> WHAT THE TASK ASKS: Repeat the data that follows in full. Do not include the pictures.
GIVEN DATA Block Start
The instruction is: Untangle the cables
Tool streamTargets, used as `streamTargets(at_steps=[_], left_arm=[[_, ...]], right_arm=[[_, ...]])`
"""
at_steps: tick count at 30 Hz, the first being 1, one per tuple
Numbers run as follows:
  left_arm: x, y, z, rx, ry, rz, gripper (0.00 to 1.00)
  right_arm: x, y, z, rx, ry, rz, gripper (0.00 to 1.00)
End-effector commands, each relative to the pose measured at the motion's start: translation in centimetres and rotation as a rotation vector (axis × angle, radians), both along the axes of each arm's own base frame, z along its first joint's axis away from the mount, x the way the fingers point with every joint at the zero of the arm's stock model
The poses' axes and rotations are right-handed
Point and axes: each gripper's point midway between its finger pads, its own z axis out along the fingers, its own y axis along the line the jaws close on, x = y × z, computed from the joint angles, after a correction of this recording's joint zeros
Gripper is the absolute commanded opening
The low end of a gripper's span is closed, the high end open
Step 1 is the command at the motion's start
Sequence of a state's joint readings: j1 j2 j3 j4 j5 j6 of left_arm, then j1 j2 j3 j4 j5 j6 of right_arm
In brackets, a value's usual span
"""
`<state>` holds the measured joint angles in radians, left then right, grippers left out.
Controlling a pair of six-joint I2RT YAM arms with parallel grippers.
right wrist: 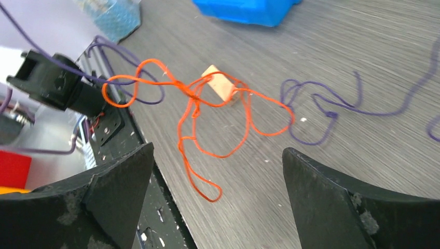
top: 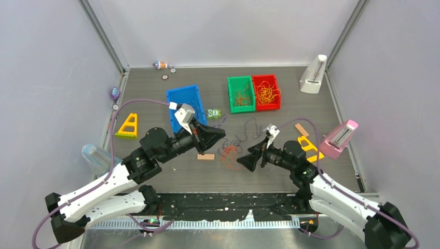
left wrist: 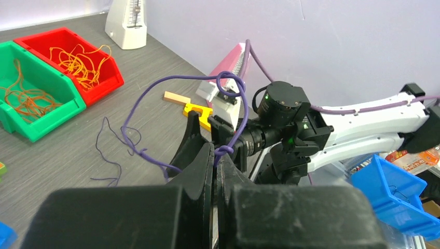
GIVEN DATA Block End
> ANSWER SECTION:
The instruction is: Untangle the cables
Tool streamTargets, used as `streamTargets(at_steps=[_], left_arm=[[_, ...]], right_arm=[[_, ...]])`
"""
at_steps: tick count at 30 Hz, the first being 1, one per tuple
Numbers run as follows:
  left_arm: x, y, z, rx, ry, rz, gripper (0.00 to 1.00)
  right_arm: x, y, z, rx, ry, rz, gripper (0.00 to 1.00)
End-effector commands, each relative to the pose measured at the motion's start: translation in centimetres and rotation as a rotation vector (axis × angle, radians), both along the axes of each arm's own base frame, z along its first joint's axis away from the mount, x the way the fingers point with every joint at the zero of the arm's stock model
The poses' axes and rotations are right-handed
Point and axes: each gripper's point midway between its finger pads, its own z axis out along the fingers, its own y axis along the line the jaws close on, x = y × z, computed from the joint angles, after a correction of this recording's joint zeros
Gripper is the absolute commanded opening
The low end of a gripper's span is closed, the high end open
Step 1 is the command at the motion's start
Sequence of a state's joint readings: j1 j2 j3 j4 j5 j6 of left_arm, then j1 j2 j3 j4 j5 j6 of right_arm
In brackets, a value's usual span
"""
`<state>` holds the measured joint angles in radians, left then right, grippers left out.
Controlling a pair of six-joint I2RT YAM arms with parallel grippers.
right wrist: 
top: 
left wrist: 

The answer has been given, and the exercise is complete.